====== Data records
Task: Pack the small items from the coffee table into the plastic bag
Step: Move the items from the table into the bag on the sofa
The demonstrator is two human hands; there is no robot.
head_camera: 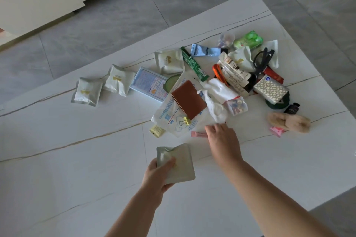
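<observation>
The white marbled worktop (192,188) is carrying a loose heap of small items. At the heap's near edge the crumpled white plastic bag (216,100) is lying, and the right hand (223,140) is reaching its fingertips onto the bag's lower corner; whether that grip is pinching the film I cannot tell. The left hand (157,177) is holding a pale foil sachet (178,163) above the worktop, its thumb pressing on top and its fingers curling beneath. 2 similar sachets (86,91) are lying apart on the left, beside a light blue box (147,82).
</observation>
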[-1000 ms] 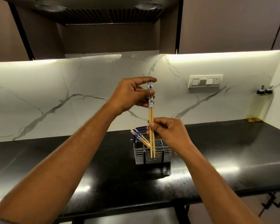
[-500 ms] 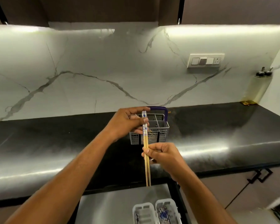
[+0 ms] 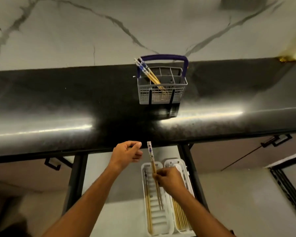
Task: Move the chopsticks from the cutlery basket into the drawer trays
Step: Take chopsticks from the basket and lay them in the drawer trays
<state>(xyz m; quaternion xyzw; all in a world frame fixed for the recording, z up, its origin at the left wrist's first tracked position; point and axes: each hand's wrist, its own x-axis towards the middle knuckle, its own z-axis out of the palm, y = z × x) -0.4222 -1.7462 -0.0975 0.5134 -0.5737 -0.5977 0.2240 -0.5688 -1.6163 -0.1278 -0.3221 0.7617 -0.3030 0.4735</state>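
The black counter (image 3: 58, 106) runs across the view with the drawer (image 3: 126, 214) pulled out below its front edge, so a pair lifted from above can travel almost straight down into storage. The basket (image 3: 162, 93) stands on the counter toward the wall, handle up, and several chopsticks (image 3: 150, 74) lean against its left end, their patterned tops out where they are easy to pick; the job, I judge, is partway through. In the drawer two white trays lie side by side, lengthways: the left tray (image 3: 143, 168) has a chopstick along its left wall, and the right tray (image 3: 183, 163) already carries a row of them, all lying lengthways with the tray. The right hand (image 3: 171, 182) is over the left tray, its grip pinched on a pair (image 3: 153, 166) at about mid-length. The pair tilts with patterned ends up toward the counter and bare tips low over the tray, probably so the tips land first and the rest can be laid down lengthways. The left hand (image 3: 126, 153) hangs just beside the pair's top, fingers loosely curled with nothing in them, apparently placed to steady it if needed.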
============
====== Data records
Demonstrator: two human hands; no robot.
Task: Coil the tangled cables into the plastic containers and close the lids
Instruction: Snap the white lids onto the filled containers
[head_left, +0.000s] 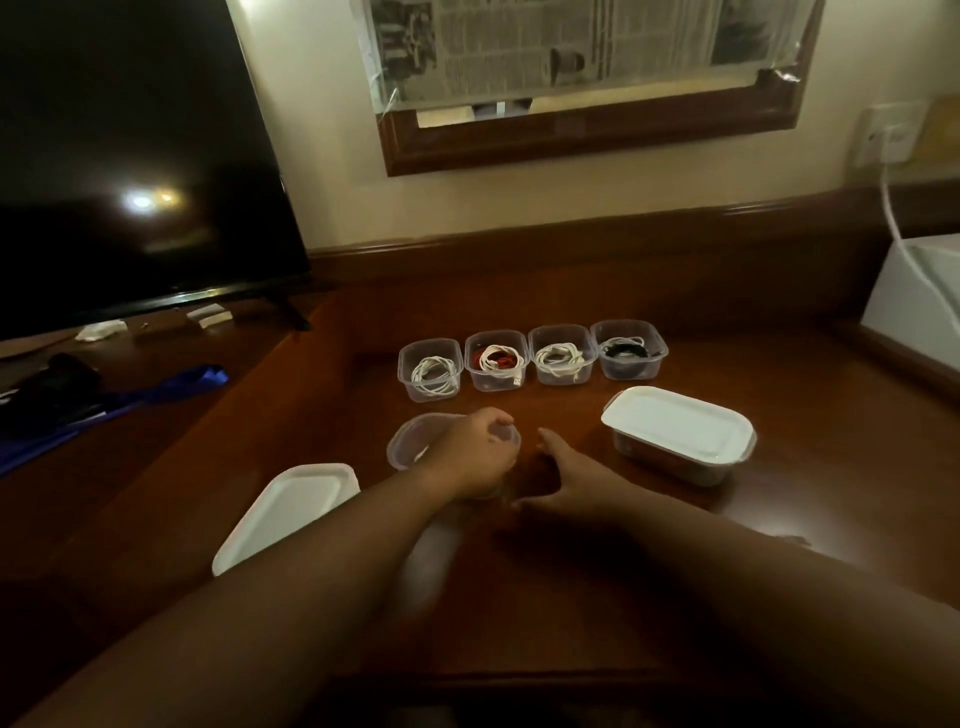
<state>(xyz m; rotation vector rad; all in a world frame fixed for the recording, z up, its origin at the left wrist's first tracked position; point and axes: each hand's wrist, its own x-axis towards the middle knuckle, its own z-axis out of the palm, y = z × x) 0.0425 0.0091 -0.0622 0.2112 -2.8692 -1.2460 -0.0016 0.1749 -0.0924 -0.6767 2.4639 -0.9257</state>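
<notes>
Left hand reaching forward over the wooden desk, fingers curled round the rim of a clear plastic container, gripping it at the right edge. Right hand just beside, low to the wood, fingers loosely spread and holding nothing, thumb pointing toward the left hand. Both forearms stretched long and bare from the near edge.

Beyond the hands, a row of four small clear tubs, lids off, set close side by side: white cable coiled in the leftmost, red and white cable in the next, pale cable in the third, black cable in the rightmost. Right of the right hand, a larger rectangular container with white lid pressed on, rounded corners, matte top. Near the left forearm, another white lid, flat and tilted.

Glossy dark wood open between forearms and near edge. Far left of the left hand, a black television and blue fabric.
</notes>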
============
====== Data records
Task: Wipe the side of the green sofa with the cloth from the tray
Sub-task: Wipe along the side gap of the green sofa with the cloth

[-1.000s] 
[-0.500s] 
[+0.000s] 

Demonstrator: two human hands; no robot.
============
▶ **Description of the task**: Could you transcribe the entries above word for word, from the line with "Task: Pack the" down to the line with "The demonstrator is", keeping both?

▶ **Solution to this problem**:
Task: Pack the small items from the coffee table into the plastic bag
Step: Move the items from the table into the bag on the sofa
The demonstrator is two human hands; there is no robot.

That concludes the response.